* [REQUIREMENT]
Restate the listing below word for word; no picture is to be carried over.

* [AVAILABLE DATA]

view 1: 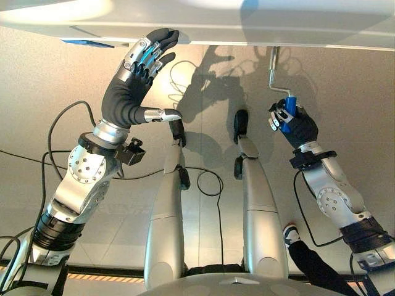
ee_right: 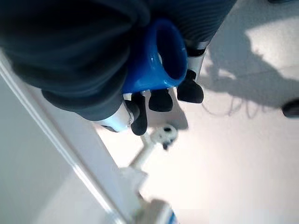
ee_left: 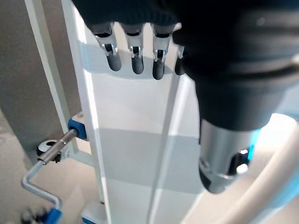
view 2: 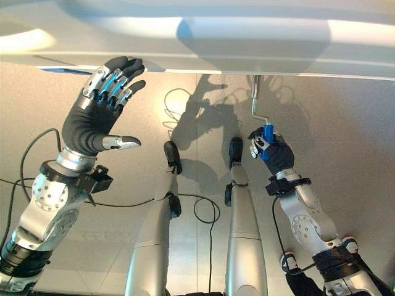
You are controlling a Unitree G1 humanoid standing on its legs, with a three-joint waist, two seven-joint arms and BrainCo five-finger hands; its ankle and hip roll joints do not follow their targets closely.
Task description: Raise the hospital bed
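Below the white bed frame [view 1: 203, 28], my right hand [view 1: 295, 125] is curled round the blue handle [view 1: 289, 106] of the metal crank [view 1: 272, 73]. My left hand [view 1: 133, 86] is spread, fingertips touching the frame's edge; no writing is legible.

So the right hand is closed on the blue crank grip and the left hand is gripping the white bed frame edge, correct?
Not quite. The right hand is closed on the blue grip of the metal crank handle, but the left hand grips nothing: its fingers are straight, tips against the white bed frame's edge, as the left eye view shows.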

* [EXPECTED ANSWER]
view 1: 
ee_right: 
ee_left: 
view 2: 
You are controlling a Unitree G1 humanoid standing on its legs, with a three-joint waist, two seven-joint arms and BrainCo five-finger hands; its ankle and hip roll joints do not follow their targets closely.
Task description: Raise the hospital bed
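Below the white bed frame [view 1: 203, 28], my right hand [view 1: 295, 125] is curled round the blue handle [view 1: 289, 106] of the metal crank [view 1: 272, 73]. My left hand [view 1: 133, 86] is spread, fingertips touching the frame's edge; no writing is legible.

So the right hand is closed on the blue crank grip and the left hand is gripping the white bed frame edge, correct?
Not quite. The right hand is closed on the blue grip of the metal crank handle, but the left hand grips nothing: its fingers are straight, tips against the white bed frame's edge, as the left eye view shows.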

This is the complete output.